My mother in law is 72 years old now, but 54 years ago she was a newly wed starting a family. Her first child was a big baby. When she became pregnant with her second child, she begged her doctor to help her have a smaller baby. Her OB/GYN prescribed diet pills and she took those little pills during her entire pregnancy. Her baby girl was huge in spite of those diet pills.

After my sister in law was born, my mother in law said the baby cried constantly. Once they got home from the hospital, my mother law says that my sister in law slept all the time. From birth until age 12, my sister law’s favorite place was her bed. She slept constantly. Even now, at age 51, her favorite pass time is sleeping.

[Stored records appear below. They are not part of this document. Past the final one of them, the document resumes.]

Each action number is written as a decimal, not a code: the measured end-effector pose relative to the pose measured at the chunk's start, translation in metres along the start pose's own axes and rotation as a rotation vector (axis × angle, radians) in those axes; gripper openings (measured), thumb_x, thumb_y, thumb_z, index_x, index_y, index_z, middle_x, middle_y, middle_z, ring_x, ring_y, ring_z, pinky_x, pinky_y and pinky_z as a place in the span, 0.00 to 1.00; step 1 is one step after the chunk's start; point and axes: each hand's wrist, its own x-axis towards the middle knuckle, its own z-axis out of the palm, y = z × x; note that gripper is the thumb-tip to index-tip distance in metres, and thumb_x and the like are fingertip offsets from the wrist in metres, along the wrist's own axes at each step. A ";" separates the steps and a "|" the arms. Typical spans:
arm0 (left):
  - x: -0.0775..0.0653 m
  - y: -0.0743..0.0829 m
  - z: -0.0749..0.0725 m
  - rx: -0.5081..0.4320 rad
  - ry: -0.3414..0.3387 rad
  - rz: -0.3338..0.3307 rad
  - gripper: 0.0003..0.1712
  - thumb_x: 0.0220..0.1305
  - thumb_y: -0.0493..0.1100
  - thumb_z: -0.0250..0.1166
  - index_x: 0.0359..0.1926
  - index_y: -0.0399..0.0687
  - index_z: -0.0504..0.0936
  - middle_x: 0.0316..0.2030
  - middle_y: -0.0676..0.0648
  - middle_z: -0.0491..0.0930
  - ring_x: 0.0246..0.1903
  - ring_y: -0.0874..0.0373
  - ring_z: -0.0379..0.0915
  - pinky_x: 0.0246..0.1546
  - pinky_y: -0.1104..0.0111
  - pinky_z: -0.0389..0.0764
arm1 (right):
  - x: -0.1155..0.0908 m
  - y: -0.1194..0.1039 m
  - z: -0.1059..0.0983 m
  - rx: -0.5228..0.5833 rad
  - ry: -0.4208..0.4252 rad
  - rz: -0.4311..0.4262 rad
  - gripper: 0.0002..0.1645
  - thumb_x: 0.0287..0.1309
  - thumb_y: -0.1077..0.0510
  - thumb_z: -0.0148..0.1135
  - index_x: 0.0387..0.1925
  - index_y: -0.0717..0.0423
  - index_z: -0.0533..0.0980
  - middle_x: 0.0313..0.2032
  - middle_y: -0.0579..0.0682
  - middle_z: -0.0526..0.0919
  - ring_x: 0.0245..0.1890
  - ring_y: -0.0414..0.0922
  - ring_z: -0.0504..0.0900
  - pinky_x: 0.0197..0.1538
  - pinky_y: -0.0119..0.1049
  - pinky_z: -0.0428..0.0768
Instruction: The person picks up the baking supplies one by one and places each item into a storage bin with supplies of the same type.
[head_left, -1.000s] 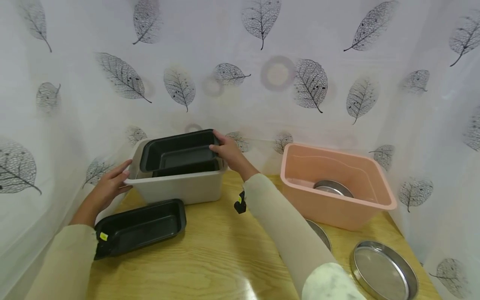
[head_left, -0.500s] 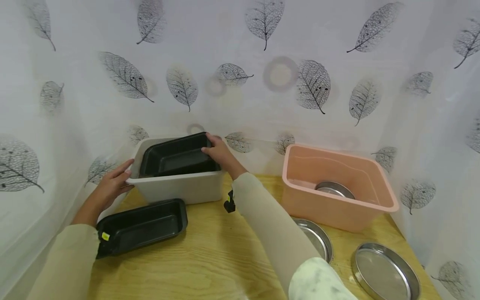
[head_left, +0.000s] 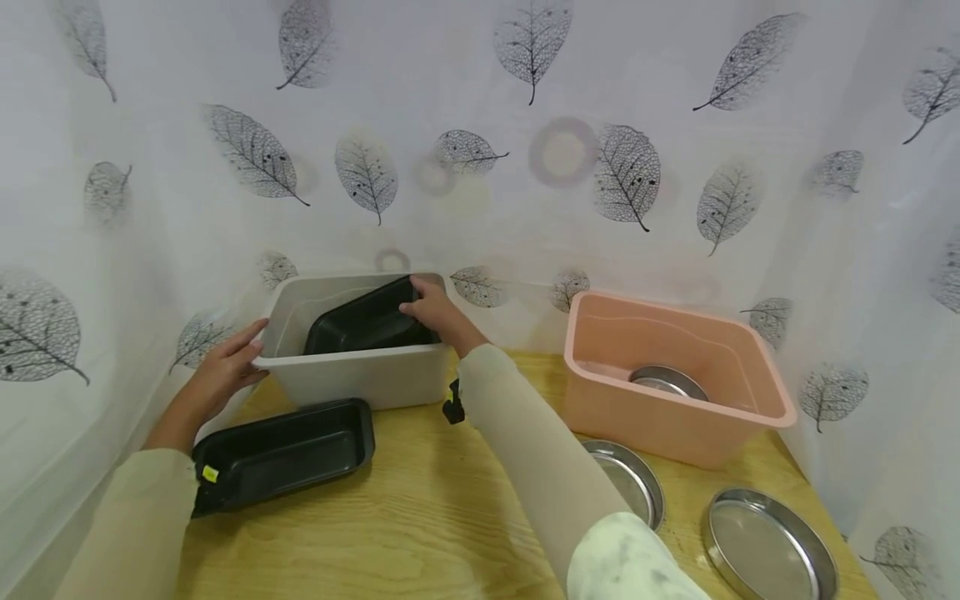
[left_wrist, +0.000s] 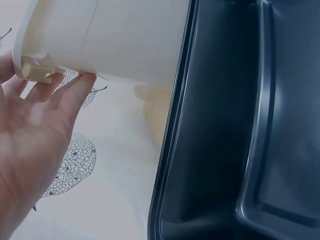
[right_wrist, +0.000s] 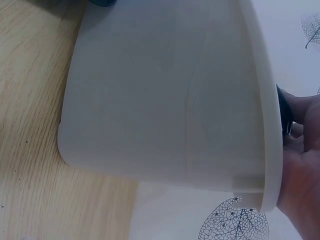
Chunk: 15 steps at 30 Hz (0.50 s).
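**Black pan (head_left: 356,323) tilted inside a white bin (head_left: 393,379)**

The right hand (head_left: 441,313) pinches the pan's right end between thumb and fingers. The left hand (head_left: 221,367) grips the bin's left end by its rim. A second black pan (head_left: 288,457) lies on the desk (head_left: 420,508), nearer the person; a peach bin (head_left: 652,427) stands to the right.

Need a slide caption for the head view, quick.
Right hand grips a tilted black pan inside the white bin while the left hand holds the bin's end.
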 end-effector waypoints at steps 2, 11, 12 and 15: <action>-0.001 0.000 -0.001 0.002 -0.001 -0.003 0.38 0.81 0.57 0.41 0.81 0.54 0.35 0.79 0.32 0.35 0.70 0.25 0.53 0.64 0.46 0.63 | 0.001 0.000 0.002 -0.009 -0.006 0.010 0.42 0.71 0.60 0.59 0.80 0.52 0.52 0.79 0.52 0.53 0.78 0.50 0.52 0.77 0.46 0.60; -0.001 -0.001 -0.002 0.005 -0.003 -0.003 0.38 0.81 0.58 0.41 0.81 0.55 0.36 0.79 0.31 0.37 0.69 0.33 0.62 0.64 0.50 0.67 | 0.005 0.004 0.003 -0.004 0.003 0.033 0.43 0.72 0.59 0.58 0.80 0.49 0.51 0.79 0.53 0.51 0.79 0.53 0.51 0.78 0.50 0.58; -0.001 -0.001 -0.002 0.007 -0.009 0.003 0.39 0.81 0.59 0.41 0.81 0.55 0.36 0.79 0.30 0.37 0.67 0.40 0.67 0.64 0.51 0.69 | 0.004 0.004 0.002 -0.003 0.001 0.037 0.42 0.72 0.58 0.58 0.80 0.48 0.51 0.80 0.53 0.51 0.79 0.53 0.51 0.78 0.51 0.58; -0.002 0.000 -0.004 0.004 -0.021 0.014 0.39 0.81 0.59 0.42 0.81 0.54 0.36 0.78 0.28 0.39 0.55 0.68 0.75 0.61 0.58 0.75 | 0.003 0.004 0.002 -0.006 -0.006 0.039 0.42 0.72 0.58 0.58 0.80 0.46 0.52 0.79 0.53 0.52 0.78 0.54 0.53 0.76 0.53 0.61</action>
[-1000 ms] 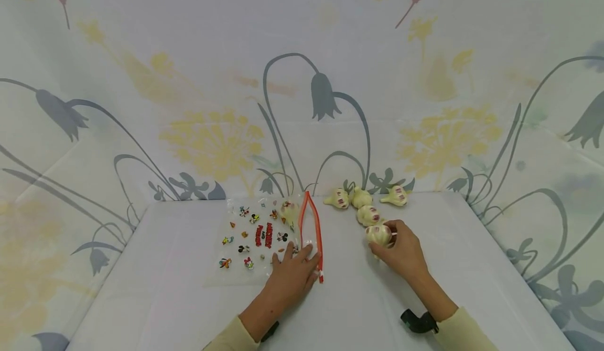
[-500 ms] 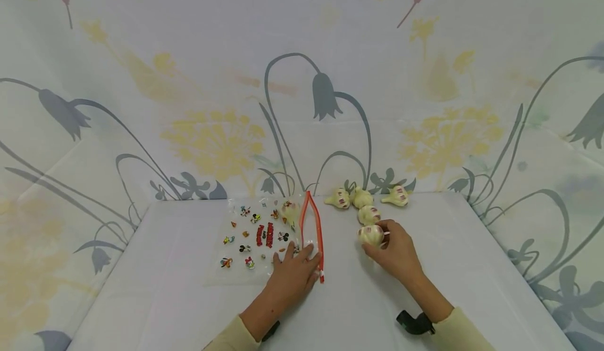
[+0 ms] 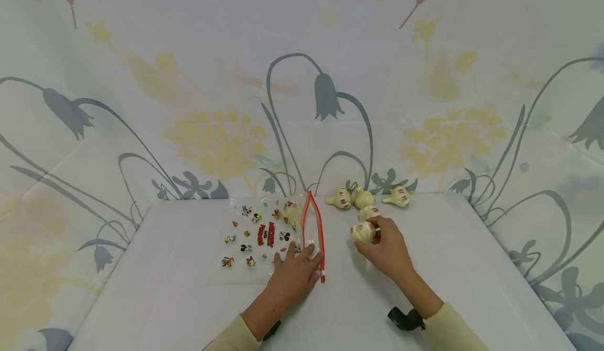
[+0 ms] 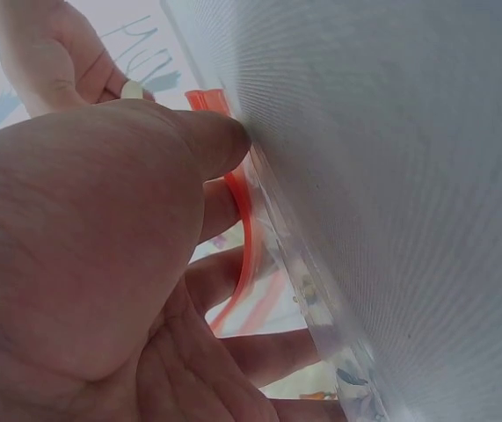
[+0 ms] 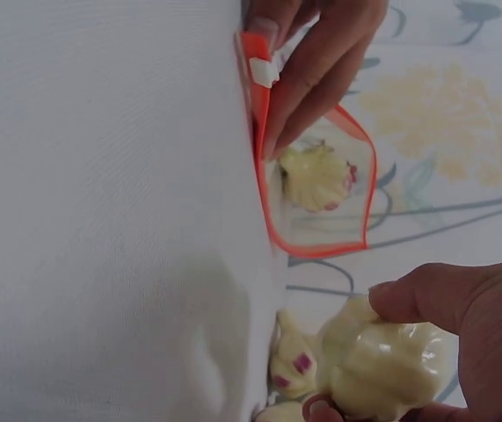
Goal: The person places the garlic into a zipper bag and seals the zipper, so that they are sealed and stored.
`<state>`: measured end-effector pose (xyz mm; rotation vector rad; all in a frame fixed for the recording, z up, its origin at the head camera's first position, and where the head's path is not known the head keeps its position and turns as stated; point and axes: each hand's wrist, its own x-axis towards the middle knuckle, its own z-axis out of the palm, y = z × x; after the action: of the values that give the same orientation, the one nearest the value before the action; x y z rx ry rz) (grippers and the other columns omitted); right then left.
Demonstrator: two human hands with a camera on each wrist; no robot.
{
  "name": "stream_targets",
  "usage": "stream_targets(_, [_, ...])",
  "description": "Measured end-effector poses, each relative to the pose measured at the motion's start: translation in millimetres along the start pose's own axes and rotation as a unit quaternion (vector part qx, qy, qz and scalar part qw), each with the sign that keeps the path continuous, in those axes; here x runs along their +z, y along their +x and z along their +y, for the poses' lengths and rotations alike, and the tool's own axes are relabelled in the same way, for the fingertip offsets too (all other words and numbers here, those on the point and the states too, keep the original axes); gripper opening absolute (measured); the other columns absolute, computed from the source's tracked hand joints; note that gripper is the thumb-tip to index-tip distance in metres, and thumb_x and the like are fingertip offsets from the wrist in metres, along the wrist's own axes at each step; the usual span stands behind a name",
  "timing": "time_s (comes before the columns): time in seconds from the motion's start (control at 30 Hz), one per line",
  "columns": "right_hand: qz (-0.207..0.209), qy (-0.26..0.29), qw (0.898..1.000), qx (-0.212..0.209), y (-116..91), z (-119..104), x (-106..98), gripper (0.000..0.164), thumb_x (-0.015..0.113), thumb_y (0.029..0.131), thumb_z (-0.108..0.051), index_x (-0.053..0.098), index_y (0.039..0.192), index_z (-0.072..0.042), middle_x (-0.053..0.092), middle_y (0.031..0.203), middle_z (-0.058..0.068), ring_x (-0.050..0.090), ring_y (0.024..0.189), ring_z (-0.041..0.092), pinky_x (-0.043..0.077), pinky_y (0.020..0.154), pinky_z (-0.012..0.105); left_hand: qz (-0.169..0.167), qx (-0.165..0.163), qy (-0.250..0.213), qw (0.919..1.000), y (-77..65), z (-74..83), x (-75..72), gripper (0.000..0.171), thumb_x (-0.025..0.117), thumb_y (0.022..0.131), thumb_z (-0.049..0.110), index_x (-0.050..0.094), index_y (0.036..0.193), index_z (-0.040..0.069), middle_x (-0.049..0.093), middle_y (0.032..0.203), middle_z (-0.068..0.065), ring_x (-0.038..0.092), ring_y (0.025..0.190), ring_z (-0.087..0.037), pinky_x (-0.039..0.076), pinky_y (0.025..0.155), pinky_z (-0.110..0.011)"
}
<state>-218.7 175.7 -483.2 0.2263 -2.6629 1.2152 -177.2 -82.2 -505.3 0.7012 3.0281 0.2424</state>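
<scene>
My right hand (image 3: 389, 247) pinches a garlic bulb (image 3: 361, 232) between thumb and fingers; its pale stem points back toward the palm. In the right wrist view this bulb (image 5: 387, 365) fills the lower right. My left hand (image 3: 292, 275) presses down with spread fingers at the mouth of a clear zip bag (image 3: 218, 273) printed with cartoon characters. The bag's red zip edge (image 3: 321, 230) gapes apart, facing the right hand. A white slider (image 5: 264, 72) sits at its near end. Inside the bag lies another garlic bulb (image 3: 289, 210), also seen through the opening.
Several more garlic bulbs lie at the back of the white table (image 3: 179, 246): one at the left (image 3: 340, 198), one beside it (image 3: 364, 198), one farther right (image 3: 398, 196). Another bulb (image 3: 369, 212) lies just behind the held one. A flower-patterned cloth (image 3: 226, 78) rises behind.
My right hand has moved left toward the bag's mouth with the garlic bulb in it. The left hand stays on the bag.
</scene>
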Motion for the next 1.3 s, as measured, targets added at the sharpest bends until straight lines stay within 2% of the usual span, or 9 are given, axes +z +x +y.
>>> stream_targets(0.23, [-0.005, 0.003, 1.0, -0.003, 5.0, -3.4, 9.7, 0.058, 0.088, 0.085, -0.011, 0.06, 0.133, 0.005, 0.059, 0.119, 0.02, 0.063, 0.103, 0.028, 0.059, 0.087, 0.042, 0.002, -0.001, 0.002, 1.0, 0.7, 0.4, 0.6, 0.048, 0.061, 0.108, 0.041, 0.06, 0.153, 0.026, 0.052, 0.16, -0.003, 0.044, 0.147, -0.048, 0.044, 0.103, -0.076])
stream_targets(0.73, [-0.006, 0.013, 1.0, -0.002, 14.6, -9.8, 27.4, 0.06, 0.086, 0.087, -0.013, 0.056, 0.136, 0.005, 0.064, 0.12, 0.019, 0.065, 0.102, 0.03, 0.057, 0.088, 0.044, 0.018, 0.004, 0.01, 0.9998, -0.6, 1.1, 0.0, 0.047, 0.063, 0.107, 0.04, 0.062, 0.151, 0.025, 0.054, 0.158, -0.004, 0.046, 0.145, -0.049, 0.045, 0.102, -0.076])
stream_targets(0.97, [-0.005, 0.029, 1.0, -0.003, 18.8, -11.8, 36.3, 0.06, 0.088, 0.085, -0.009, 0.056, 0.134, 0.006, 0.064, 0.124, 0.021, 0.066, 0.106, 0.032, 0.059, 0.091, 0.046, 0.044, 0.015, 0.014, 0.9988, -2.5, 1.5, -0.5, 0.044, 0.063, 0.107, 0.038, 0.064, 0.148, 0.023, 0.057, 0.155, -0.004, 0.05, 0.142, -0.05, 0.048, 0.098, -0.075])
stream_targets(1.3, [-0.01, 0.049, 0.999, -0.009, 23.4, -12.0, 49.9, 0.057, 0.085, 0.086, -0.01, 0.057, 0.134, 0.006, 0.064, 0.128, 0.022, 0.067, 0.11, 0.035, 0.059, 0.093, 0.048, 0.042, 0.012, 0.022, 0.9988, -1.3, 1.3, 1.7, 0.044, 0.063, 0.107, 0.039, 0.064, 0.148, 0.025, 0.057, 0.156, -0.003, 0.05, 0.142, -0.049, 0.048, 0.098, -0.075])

During adolescence and young adult hood, my sister in law became addicted to methamphetamine. She said taking the drug made her feel normal. She is now a recovering drug addict and alcoholic, but she still misses the drugs. Her daughter, my niece, is also a methamphetamine addict. My niece spent two years in prison for criminal activity associated with drug abuse. The cycle continues.

Is there anyway possible the diet pills my mother in law took during her pregnancy 52 years ago could have caused my sister in law’s drug addiction and subsequently my niece’s drug addiction?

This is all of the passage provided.